NARRATION: The BLM insists it does not knowingly sell horses to so-called kill buyers. And today, the growing number of horses and fewer people willing to adopt them have given rise to what may be the biggest unintended consequence of the 1971 law.
GUS WARR (BUREAU OF LAND MANAGEMENT): The Bureau of land management is probably the largest horse owner in the continental United States. Maybe the world.
NARRATION: There are more than 46,000 formerly wild horses and burros living in corrals and long-term holding pastures in the Midwest, eating grass on the government dole.
The BLM spends almost $50 million a year to board these captured animals. The Government Accountability Office has warned the ballooning holding costs will “overwhelm the program.”
GUS WARR: I mean we’re talking, 40, 50, 60 percent of our budget is going to just holding and caring of animals. We’re full up. There’s nowhere to go. There’s nowhere to go with them. I really don’t know what to say other than it’s not sustainable.
NARRATION: The BLM estimates the number of wild horses on federal rangelands could soon exceed 100,000. Drastic measures, like euthanasia, provoke a strong public outcry. So the agency treats some horses with birth control and recently added a new program offering up to a $1,000 to anyone who adopts a wild horse.
DAVE PHILIPPS: It’s unclear what’s going to happen when they no longer have the money to expand the system.
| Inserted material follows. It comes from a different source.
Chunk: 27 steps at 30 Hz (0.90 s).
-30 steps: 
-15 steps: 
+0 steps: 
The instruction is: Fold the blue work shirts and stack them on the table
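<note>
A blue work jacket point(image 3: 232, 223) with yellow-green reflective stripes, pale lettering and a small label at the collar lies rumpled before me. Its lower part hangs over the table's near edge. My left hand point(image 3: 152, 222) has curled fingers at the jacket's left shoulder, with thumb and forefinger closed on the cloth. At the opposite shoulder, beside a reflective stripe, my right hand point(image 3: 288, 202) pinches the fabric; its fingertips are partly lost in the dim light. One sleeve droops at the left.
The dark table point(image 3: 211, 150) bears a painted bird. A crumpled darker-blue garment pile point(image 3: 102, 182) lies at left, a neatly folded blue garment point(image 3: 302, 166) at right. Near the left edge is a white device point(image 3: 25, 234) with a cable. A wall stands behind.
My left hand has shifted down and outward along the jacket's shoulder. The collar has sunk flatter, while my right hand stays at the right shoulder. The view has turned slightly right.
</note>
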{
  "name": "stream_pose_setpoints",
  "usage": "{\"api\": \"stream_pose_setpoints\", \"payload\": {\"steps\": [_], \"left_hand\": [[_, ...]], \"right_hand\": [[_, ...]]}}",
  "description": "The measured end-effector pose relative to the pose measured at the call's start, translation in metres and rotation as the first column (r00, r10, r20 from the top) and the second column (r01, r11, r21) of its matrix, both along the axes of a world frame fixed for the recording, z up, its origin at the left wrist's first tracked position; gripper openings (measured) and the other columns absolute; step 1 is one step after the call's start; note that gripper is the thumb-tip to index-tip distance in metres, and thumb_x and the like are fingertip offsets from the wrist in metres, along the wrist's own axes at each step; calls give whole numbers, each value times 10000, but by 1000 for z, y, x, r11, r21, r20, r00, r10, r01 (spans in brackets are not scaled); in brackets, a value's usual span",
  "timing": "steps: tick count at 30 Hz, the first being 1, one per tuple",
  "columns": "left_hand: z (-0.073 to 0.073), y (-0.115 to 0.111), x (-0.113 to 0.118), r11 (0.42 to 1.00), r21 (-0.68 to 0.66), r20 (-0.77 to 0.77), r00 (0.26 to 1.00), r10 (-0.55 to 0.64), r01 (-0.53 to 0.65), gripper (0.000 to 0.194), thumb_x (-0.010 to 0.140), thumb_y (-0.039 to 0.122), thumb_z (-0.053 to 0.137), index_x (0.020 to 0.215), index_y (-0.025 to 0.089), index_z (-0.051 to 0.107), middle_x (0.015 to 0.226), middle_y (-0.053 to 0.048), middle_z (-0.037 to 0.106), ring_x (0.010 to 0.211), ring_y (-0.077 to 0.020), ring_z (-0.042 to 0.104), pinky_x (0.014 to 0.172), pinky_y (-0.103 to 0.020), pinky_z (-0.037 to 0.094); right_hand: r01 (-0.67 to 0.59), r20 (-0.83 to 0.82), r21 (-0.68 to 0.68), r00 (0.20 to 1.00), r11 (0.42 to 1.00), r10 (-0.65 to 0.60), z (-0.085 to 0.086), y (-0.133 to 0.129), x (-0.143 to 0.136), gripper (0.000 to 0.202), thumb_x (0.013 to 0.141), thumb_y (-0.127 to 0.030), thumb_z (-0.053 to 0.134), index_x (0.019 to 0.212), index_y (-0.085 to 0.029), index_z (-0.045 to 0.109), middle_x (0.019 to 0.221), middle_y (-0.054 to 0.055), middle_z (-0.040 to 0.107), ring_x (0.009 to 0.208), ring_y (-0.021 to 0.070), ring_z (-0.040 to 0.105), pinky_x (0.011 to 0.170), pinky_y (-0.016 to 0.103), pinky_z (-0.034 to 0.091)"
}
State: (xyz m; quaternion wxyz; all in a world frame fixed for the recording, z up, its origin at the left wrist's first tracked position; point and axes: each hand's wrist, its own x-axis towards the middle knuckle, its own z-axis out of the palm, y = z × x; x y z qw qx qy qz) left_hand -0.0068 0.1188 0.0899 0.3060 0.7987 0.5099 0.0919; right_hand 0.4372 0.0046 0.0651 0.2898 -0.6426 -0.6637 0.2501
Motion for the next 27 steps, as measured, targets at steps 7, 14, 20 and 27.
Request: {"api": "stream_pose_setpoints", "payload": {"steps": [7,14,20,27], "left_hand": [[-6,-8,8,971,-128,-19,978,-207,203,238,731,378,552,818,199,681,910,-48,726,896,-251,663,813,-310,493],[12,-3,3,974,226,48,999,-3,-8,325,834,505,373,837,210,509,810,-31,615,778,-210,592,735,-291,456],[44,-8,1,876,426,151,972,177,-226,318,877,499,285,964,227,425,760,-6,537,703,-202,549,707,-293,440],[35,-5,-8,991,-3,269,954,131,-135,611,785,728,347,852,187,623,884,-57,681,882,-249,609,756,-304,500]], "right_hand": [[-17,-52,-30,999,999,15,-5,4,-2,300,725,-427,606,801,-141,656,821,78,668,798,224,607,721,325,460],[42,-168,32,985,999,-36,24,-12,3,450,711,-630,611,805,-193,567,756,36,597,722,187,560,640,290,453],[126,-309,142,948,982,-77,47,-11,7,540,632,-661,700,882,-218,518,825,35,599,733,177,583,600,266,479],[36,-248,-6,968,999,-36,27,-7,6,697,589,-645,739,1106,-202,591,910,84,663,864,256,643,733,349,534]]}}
Do they leave horses on the range and get sued? Do they sell horses to the market and have them slaughtered? Do they euthanize them in some massive crazy process and just bury them in a big pit? Seriously, when they run out of money, what happens?
GREG GUDE: It’s a problem – and not an easy one to solve.
BOB GARRETT: They really made a mess of it. Are they wild horses when they are in captivity?
GINGER KATHRENS: It’s awful. We have to manage wild horses on the range.
DAVE PHILIPPS: I don’t think anybody likes it, but nobody can find a way out of it. The law really did save the wild horse. The question is, what do we do with the horses we saved?